*TASK ITEM*.
Reprint the full listing exactly.

################

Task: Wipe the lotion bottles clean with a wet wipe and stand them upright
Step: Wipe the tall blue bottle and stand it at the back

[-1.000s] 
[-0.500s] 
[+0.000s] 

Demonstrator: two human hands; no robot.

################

*SOLUTION TO THIS TASK*.
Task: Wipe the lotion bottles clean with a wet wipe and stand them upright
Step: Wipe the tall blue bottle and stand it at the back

[-1.000s] 
[-0.500s] 
[+0.000s] 

Demonstrator: two human hands; no robot.

The output given is complete.